Below are entries with pictures in them. Output exactly the lines starting at the line with "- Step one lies" and ending at the line with "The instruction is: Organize", both included, but not the pictures.

= = = =

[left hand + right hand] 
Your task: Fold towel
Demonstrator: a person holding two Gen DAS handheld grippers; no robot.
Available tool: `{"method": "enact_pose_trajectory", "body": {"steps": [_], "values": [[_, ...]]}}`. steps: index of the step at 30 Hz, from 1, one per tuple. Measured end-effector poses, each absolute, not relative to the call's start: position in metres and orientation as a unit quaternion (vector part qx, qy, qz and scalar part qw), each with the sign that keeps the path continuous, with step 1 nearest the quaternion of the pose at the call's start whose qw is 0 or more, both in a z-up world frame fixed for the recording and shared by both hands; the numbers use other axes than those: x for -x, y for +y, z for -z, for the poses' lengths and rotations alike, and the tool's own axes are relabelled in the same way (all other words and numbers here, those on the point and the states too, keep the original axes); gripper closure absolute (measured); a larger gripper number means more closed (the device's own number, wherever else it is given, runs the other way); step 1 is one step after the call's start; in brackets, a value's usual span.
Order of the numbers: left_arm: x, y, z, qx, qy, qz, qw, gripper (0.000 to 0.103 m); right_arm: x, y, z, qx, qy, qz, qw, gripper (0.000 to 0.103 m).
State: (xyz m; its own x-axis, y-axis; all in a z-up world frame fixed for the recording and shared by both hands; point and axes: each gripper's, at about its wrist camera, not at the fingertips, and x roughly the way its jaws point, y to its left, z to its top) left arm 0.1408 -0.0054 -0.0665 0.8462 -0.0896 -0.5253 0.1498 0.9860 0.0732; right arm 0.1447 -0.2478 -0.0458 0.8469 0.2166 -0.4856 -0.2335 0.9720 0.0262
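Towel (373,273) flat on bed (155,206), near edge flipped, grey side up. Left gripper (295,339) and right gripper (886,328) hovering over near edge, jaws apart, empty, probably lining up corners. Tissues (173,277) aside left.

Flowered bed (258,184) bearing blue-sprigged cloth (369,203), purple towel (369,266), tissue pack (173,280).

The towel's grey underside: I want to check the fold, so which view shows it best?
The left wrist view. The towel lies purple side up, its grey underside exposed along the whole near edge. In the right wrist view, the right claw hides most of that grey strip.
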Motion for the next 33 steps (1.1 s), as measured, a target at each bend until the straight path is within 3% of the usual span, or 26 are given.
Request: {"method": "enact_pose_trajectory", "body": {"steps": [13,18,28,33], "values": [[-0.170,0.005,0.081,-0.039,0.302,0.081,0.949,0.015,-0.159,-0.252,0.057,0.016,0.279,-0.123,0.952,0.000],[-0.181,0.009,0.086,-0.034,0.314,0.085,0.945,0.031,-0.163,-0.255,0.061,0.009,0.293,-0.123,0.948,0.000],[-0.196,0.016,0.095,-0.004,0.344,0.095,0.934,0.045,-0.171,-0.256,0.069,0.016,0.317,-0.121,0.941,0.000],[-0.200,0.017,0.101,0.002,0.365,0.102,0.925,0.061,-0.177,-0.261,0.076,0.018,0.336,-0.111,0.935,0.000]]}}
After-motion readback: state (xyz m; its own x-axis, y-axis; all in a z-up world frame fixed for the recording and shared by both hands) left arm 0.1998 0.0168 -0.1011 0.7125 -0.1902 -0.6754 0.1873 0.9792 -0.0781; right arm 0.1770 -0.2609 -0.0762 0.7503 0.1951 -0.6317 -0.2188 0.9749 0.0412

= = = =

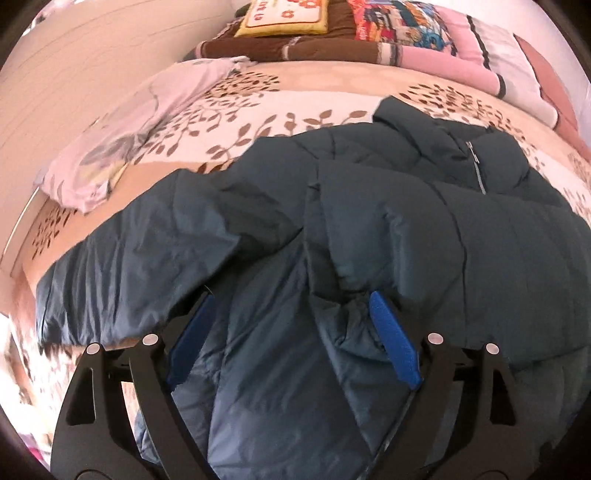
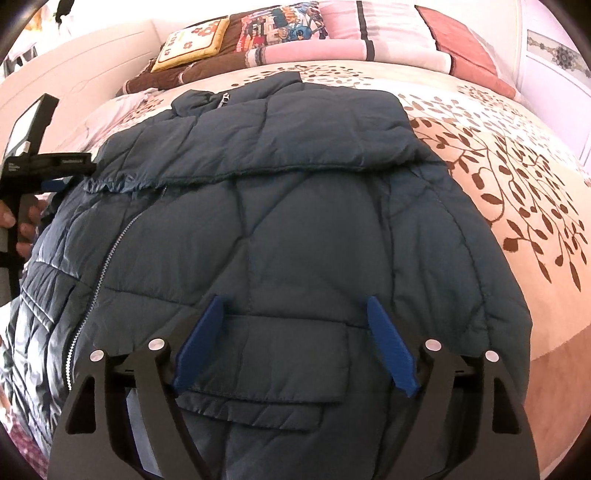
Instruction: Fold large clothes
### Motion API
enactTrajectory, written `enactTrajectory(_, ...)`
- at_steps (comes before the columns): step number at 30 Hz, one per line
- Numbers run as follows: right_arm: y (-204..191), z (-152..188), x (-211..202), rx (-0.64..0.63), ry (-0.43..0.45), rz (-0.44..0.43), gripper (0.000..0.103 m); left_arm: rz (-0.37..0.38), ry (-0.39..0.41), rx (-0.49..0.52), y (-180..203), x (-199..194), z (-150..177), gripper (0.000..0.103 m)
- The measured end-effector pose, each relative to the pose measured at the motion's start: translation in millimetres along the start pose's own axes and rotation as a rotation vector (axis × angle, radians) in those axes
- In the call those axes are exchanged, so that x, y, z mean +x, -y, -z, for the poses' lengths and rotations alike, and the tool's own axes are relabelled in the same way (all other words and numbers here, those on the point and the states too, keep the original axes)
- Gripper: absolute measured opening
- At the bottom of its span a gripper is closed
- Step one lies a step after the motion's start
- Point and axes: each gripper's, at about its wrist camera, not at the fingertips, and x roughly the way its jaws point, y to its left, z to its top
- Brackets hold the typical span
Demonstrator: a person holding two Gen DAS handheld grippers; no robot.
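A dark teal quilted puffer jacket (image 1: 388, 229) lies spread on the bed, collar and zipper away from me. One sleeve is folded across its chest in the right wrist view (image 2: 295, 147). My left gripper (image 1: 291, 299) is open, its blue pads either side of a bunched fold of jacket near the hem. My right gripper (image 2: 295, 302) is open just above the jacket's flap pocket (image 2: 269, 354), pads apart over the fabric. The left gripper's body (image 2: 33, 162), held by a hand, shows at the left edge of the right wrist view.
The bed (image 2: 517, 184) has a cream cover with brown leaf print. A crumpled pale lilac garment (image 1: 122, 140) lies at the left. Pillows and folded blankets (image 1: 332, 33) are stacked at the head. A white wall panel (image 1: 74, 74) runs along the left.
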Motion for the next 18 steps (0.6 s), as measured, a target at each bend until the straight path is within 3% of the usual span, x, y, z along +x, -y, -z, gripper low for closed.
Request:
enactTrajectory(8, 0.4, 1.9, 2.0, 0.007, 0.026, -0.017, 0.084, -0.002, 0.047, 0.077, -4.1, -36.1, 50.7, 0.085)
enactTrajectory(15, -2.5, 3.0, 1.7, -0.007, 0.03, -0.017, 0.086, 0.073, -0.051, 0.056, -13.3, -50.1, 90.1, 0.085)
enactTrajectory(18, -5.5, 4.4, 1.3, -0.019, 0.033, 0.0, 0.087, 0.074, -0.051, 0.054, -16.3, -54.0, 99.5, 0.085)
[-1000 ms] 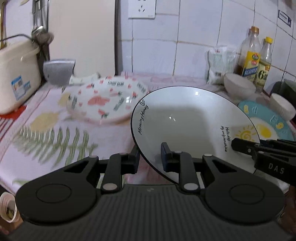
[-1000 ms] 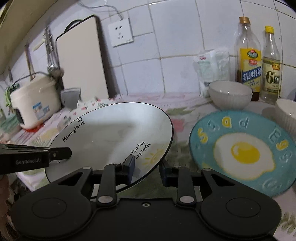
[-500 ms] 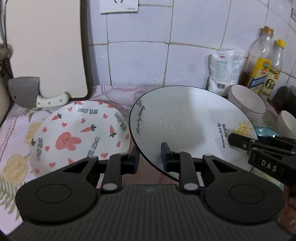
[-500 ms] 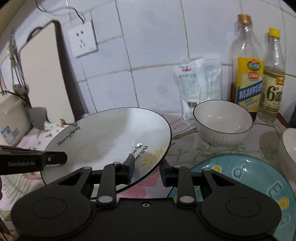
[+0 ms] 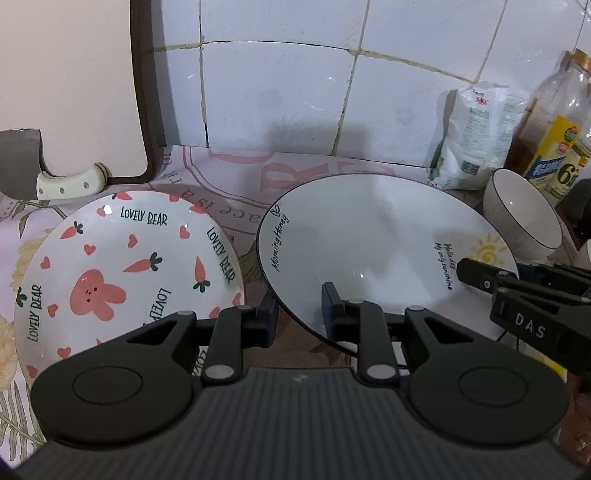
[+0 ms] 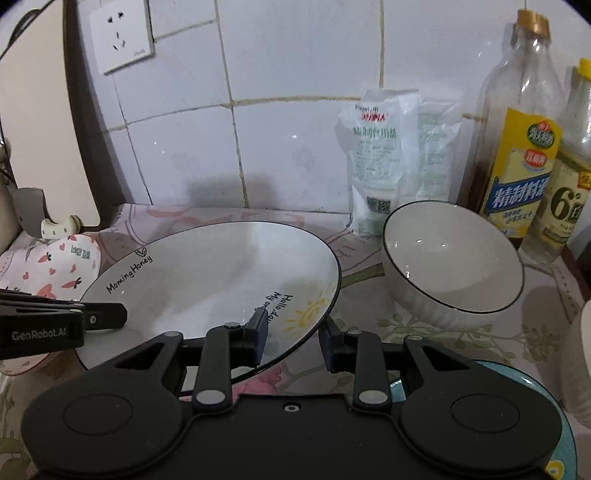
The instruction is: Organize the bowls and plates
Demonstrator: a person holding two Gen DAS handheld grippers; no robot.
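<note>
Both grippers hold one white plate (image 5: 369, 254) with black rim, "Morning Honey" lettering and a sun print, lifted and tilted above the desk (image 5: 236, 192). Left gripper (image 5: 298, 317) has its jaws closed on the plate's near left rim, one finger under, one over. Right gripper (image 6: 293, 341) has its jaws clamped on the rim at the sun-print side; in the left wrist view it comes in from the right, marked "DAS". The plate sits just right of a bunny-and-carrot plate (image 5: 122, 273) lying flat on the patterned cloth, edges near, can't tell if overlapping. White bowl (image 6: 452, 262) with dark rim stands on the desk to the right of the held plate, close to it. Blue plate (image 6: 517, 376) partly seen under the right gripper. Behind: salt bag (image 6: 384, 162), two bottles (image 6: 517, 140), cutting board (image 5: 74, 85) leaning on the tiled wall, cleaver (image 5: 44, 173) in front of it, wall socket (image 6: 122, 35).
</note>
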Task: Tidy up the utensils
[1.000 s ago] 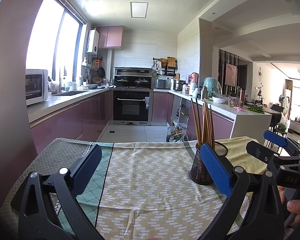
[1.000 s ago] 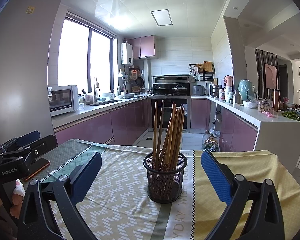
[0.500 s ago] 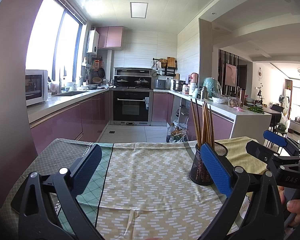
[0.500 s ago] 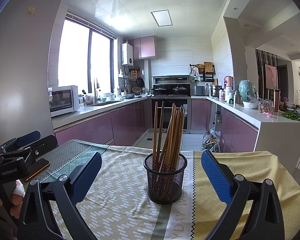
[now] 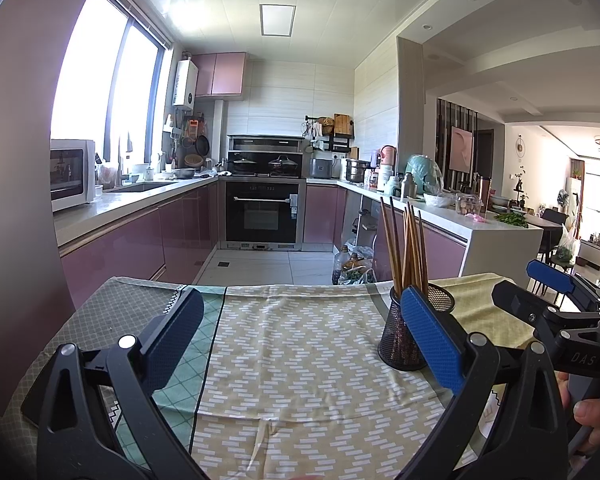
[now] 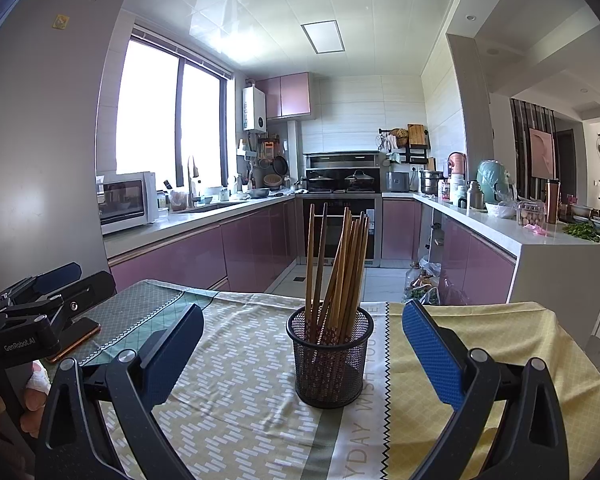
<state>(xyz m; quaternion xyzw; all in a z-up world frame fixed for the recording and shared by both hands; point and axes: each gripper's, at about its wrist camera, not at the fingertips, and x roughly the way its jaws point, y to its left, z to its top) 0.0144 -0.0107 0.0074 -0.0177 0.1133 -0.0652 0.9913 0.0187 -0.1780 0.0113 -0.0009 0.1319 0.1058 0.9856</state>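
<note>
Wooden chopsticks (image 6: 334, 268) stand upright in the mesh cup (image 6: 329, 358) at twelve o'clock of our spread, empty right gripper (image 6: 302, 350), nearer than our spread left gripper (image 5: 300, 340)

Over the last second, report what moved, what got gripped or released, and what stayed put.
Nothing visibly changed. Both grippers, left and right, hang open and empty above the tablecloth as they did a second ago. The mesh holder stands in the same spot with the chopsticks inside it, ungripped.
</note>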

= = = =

_Response_
- Step one lies a step after the motion's start
- Point and axes: each gripper's, at about its wrist camera, not at the fingertips, and x roughly the way its jaws point, y to its left, z to its top
- Brackets hold the typical span
Demonstrator: a person holding two Gen DAS handheld grippers; no robot.
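A dark teal quilted puffer jacket (image 1: 388, 229) lies spread on the bed, collar and zipper away from me. One sleeve is folded across its chest in the right wrist view (image 2: 295, 147). My left gripper (image 1: 291, 299) is open, its blue pads either side of a bunched fold of jacket near the hem. My right gripper (image 2: 295, 302) is open just above the jacket's flap pocket (image 2: 269, 354), pads apart over the fabric. The left gripper's body (image 2: 33, 162), held by a hand, shows at the left edge of the right wrist view.
The bed (image 2: 517, 184) has a cream cover with brown leaf print. A crumpled pale lilac garment (image 1: 122, 140) lies at the left. Pillows and folded blankets (image 1: 332, 33) are stacked at the head. A white wall panel (image 1: 74, 74) runs along the left.
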Motion for the next 18 steps (0.6 s), as measured, a target at each bend until the straight path is within 3% of the usual span, x, y, z along +x, -y, -z, gripper low for closed.
Request:
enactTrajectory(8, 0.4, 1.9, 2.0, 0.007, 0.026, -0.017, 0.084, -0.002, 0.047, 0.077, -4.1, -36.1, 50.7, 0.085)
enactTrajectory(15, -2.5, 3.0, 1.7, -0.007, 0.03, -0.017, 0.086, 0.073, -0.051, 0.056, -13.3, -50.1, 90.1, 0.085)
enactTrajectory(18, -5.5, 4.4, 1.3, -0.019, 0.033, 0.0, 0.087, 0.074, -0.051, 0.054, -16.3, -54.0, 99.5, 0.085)
[-1000 ms] 
[-1000 ms] 
[-500 ms] 
[-500 ms] 
[+0 ms] 
[+0 ms] 
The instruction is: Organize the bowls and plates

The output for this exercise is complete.